Your objective ▸ Scan the material for the word "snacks", and copy each line where it shows up.

Recorded data ▸
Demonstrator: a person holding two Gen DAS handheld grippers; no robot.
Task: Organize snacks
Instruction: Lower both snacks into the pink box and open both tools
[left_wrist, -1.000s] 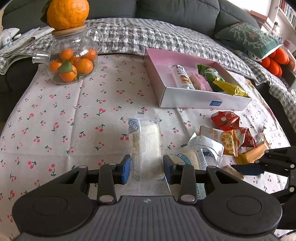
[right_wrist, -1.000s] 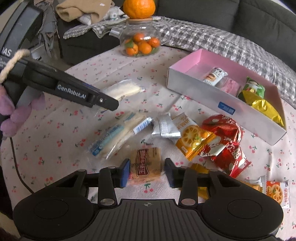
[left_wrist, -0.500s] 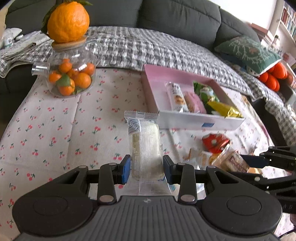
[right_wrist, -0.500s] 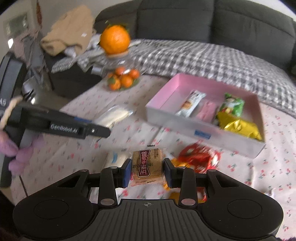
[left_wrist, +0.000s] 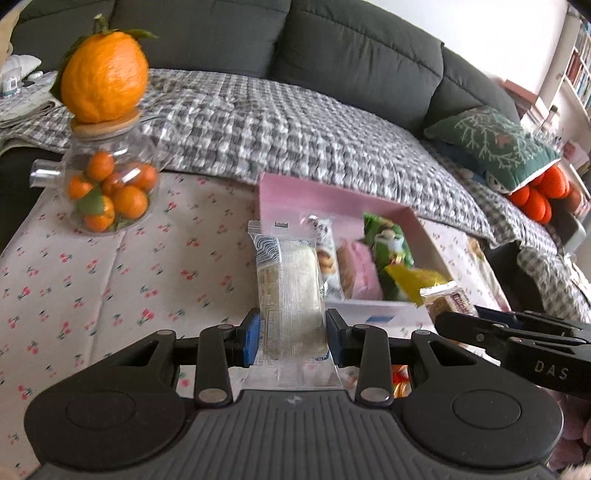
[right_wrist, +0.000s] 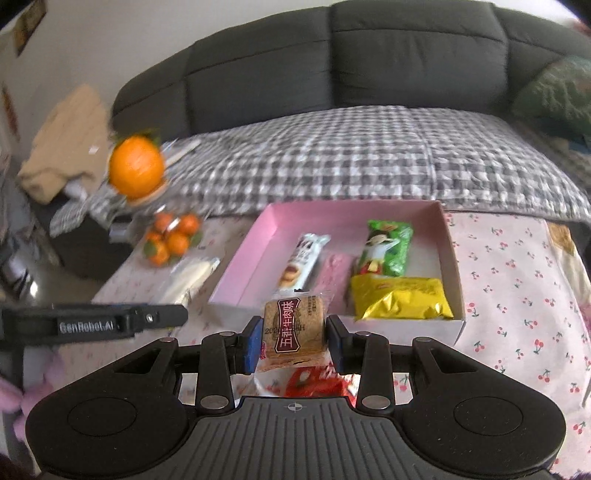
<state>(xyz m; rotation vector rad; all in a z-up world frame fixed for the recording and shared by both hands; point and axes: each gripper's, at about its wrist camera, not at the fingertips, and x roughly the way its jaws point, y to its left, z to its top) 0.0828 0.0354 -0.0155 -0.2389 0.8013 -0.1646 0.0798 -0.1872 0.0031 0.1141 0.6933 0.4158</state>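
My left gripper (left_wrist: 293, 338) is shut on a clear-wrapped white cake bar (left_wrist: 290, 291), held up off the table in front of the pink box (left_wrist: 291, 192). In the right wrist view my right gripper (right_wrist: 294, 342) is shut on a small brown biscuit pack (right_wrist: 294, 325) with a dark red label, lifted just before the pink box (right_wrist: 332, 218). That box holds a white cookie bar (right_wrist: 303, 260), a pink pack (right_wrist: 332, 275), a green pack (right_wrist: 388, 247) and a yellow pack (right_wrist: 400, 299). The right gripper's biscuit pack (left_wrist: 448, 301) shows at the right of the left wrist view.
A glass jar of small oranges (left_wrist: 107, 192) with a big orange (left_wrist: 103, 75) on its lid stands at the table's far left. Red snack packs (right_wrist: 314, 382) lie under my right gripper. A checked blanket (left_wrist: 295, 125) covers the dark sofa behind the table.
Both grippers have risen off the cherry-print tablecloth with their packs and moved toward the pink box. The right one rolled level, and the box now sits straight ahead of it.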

Task answer ▸
Task: Organize snacks
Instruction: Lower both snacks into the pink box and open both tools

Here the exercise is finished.